I have found it difficult to write this article because there are so many unsaid ‘rules’ of etiquette on ‘taboo’ subjects. Child abuse is one such area. We somehow assume that adults have more ‘power’ and we exercise it, when in fact we are all equal as human beings, children have power too and in an ideal world the word power would not often be synonymous with the word ‘abuse’.
Watching the Tuesday news and hearing the Chelsea Football club apologise for the child abuse uncovered from over 40 years ago made me both furious and sad. Yet another case where we let our children down as organisations, communities and indeed parents. Yes, it is hard to concede that as parents we may inadvertently collude with these perpetrators, just by our fear of speaking up.
So I write to try to help us understand a little further how on earth, when this kind of systematic; prolific abuse happens, we can prepare our children without frightening them of course, to be able to firmly say no and furthermore, know that we will champion them when they tell us why they felt uncomfortable and praise them for their courage. We will speak up!
There is plenty of help out there on the web for parents to explore, and some useful guidelines for when we fear our children may be in danger.
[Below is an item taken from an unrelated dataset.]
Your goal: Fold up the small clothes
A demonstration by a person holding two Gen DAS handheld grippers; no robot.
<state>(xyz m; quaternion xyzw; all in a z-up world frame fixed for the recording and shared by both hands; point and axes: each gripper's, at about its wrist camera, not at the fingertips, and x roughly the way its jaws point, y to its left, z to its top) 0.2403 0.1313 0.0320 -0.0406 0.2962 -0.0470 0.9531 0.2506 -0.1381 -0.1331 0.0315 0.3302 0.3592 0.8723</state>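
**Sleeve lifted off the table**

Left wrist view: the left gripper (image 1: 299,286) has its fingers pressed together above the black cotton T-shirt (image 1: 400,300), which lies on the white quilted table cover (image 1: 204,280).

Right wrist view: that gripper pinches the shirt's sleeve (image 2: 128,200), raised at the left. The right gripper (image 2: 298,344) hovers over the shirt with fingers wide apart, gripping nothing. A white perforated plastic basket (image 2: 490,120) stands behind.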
The NSPCC website is very helpful identifying for us how we could spot early signs of potential abuse by adults in positions of trust. However, they point out that “There are many roles which are not legally defined as being positions of trust, such as swimming coaches or faith group leaders.” I was shocked to read this as I somehow assumed that all adults working with children, would be considered in a ‘position of trust’, but apparently not.
The most obvious answer to prevent child abuse is to work with the potential abusers, but that is complicated and difficult to ‘police’ there is no specific profile of an offender – easier once an adult has offended; but then of course at least one child’s life is affected for their whole life. A life of shame and disgust and usually self-blame, as the perpetrator is good at creating a ‘relationship’ where the child feels they colluded, went along with it and should have stopped it – but they couldn’t stop it, they were the child, powerless in such an horrendous situation. So they internalise simply to cope with life that ‘it must have been their fault’ in some way. We can help them say NO, it was not my fault.
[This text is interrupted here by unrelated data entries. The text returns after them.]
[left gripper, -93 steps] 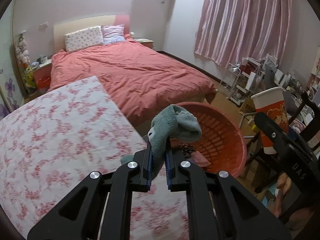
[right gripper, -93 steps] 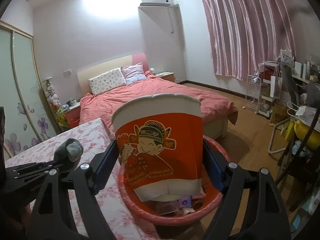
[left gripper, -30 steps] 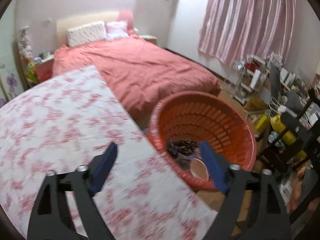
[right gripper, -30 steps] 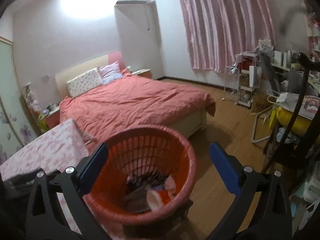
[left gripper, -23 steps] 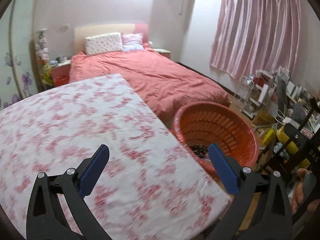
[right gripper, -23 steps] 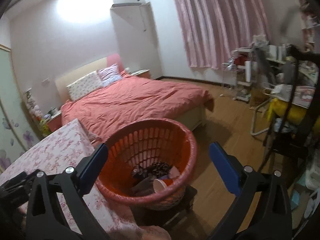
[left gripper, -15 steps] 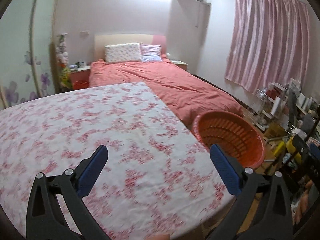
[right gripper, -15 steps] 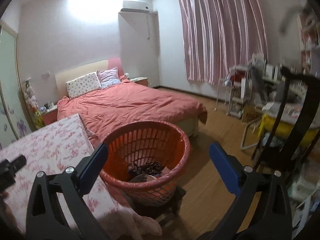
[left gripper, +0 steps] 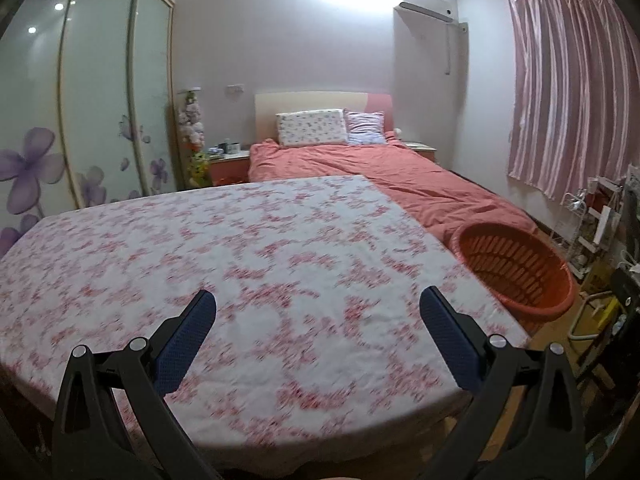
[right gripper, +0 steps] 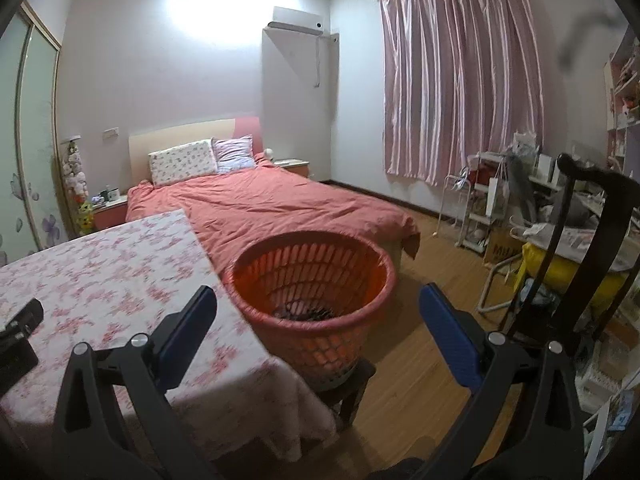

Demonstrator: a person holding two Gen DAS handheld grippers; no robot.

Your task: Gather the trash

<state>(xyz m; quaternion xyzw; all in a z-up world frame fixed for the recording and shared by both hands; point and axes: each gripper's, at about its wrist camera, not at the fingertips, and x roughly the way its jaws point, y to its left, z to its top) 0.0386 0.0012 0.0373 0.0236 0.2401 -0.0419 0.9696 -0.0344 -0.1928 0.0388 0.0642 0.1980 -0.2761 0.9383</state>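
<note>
An orange plastic basket (right gripper: pixel 316 276) stands on a dark stool beside the right edge of the table; dark trash (right gripper: pixel 304 313) shows at its bottom. It also shows in the left wrist view (left gripper: pixel 516 268). My left gripper (left gripper: pixel 318 332) is open and empty above the floral tablecloth (left gripper: pixel 240 248). My right gripper (right gripper: pixel 318 334) is open and empty, in front of the basket and held back from it. The left gripper's body shows at the left edge of the right wrist view (right gripper: pixel 18 334).
A bed with a red cover (right gripper: pixel 280 204) lies behind the table. A dark chair (right gripper: pixel 592 248) and cluttered shelves (right gripper: pixel 500 200) stand at the right. Wooden floor (right gripper: pixel 432 264) lies between bed and shelves. A wardrobe with glass doors (left gripper: pixel 80 100) is at the left.
Both grippers have let go of the sock and the paper cup, opened wide, and pulled back and up from the basket. The view now takes in more of the table and room.
</note>
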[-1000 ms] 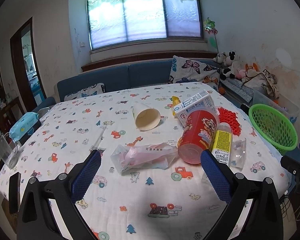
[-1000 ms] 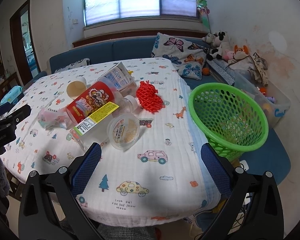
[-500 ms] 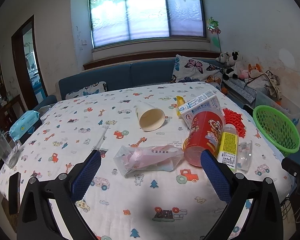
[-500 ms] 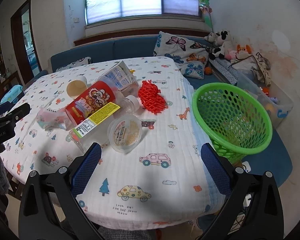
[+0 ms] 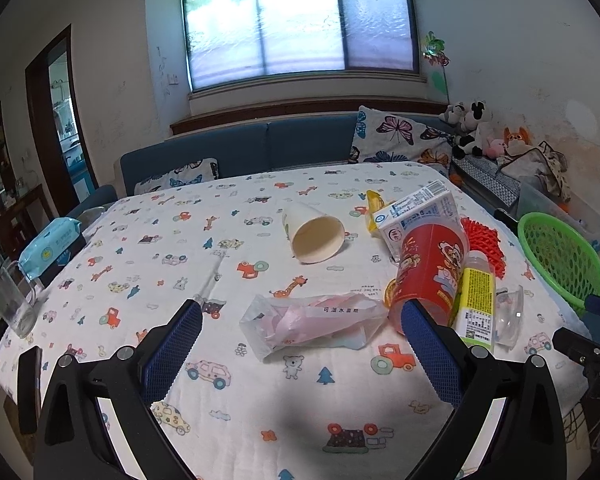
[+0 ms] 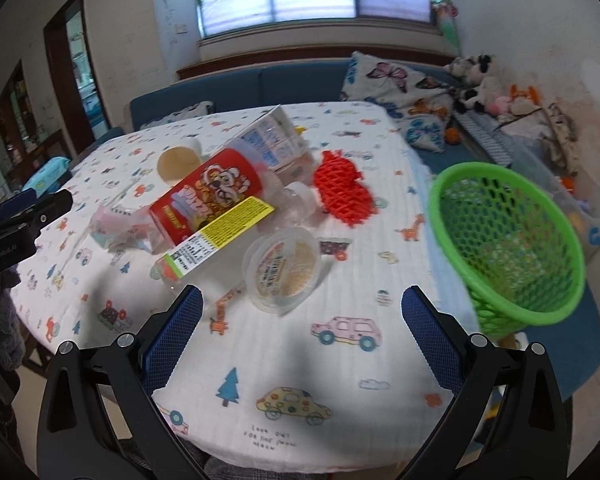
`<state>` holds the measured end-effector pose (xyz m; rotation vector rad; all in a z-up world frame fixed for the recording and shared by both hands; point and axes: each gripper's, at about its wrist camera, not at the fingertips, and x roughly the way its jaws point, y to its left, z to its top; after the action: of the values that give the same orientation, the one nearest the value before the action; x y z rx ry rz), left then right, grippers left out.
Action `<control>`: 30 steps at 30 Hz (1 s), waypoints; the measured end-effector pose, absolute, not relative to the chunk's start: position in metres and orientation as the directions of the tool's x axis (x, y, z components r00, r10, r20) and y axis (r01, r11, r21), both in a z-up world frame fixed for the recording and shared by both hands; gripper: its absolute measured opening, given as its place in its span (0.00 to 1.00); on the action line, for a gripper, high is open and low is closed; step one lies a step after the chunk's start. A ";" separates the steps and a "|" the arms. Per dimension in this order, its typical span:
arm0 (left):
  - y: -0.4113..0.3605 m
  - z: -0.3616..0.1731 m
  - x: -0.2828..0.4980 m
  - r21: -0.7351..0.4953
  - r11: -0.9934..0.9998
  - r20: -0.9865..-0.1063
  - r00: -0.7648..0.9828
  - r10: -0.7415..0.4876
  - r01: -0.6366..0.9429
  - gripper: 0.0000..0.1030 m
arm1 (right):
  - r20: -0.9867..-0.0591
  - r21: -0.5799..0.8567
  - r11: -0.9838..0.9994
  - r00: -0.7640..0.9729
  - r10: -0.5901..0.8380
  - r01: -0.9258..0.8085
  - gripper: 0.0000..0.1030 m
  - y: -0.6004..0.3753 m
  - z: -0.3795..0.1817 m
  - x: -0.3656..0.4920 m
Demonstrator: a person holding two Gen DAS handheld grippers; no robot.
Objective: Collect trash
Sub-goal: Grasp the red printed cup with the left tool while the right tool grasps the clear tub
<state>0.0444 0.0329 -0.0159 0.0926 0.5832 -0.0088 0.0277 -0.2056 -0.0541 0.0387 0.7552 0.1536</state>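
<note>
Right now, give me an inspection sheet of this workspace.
Surface: table under a cartoon-print cloth.
Job's things: paper cup, milk carton, red can, bottle, plastic bag, red net, clear lidded cup, all lying loose; green basket at the right edge.
Clutter: wipes pack, glass jug.
Grippers: left gripper and right gripper open, holding nothing.
Cables: nothing seen.
Surroundings: sofa, plush toys.

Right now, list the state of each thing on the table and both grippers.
left gripper: open, empty
right gripper: open, empty
paper cup: on its side
red canister: lying down
milk carton: tipped over
clear bottle: lying flat
green basket: empty, as far as visible
</note>
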 end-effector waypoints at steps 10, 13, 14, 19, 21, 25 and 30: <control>0.035 -0.025 0.063 0.053 0.997 -0.585 0.811 -0.021 0.064 0.94 | -0.698 0.146 0.961 0.664 0.268 -0.235 0.94 -0.208 -0.072 0.058; 0.033 -0.026 0.069 0.039 0.996 -0.592 0.804 -0.046 0.086 0.94 | -0.708 0.162 0.954 0.643 0.291 -0.252 0.92 -0.211 -0.080 0.069; 0.032 -0.026 0.072 0.035 0.995 -0.597 0.801 -0.054 0.094 0.94 | -0.711 0.170 0.950 0.635 0.301 -0.260 0.91 -0.212 -0.082 0.071; 0.025 -0.027 0.085 -0.001 0.989 -0.620 0.776 -0.116 0.146 0.94 | -0.712 0.209 0.929 0.603 0.359 -0.305 0.87 -0.215 -0.088 0.084; 0.022 -0.028 0.091 -0.016 0.985 -0.629 0.765 -0.142 0.169 0.94 | -0.710 0.213 0.921 0.596 0.376 -0.327 0.87 -0.215 -0.090 0.087; 0.012 -0.028 0.103 -0.042 0.971 -0.643 0.738 -0.205 0.234 0.94 | -0.704 0.244 0.898 0.570 0.424 -0.366 0.86 -0.216 -0.095 0.095; -0.004 -0.029 0.118 -0.063 0.951 -0.662 0.700 -0.266 0.301 0.94 | -0.699 0.297 0.867 0.527 0.482 -0.399 0.84 -0.218 -0.103 0.103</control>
<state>0.1181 -0.0043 -0.0286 0.0514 0.7293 -0.3160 0.1033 -0.2179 -0.1028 0.1050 0.8680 0.5278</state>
The Chelsea club used the following phrase in their report “The intention of the review was to shine a bright light in the dark corners of the Club’s history so that we can learn lessons to help protect the players of the future”. I think we as parents can help our children to carry a flashlight around with them, in any encounter with adults and indeed other bullying children. When they attempt to shine the light for us to see we need to listen, listen carefully and check how this affects ourselves.
In cases such as the Chelsea Club there is an after-the-fact phenomenon where we focus on the individual perpetrator, possibly in the hope that once that one person is found out and punished, all will be well, but for me, in essays I have researched for in the past it is the wider collusion that makes me sad and quite frankly frightened that these patterns of behaviour will occur again and again, because the key in almost all these cases is thatchildren try to speak up and the other adults do not really listen. They collude with the power base of corrupted thinking; afraid to speak up.
So it is good to read the Clubs intentions and actions in terms of supporting potential youth players now and in the future. “We must continue to challenge ourselves to do better as a club and as a sport. This is an issue that has affected all of football. Police data indicated that by March 2018, 340 clubs had already been impacted, 300 alleged perpetrators identified and over 2,800 referrals and reports received. Tragically the number of victims stood at almost 850.
“While we implement the recommendations of the report, it is important that we also look to the future and ensure that abuse like this never happens again anywhere in football.”
Food for thought. What can we do as parents?
From a very early age we need to teach children that it is ok to say NO when they feel uncomfortable. They do not need to justify why, they can just say no. We need to observe and listen carefully when our children show signs of discomfort around other adults, and facilitate a listening ear that lets them speak, without judgement. We can explore websites like this one https://www.cfchildren.org/blog/2017/08/activity-teaching-touching-safety-rules-safe-and-unsafe-touching/ to help our children understand what behaviour is appropriate and inappropriate.
And finally, we can teach them to know that it is absolutely ok to say NO and we will listen and act.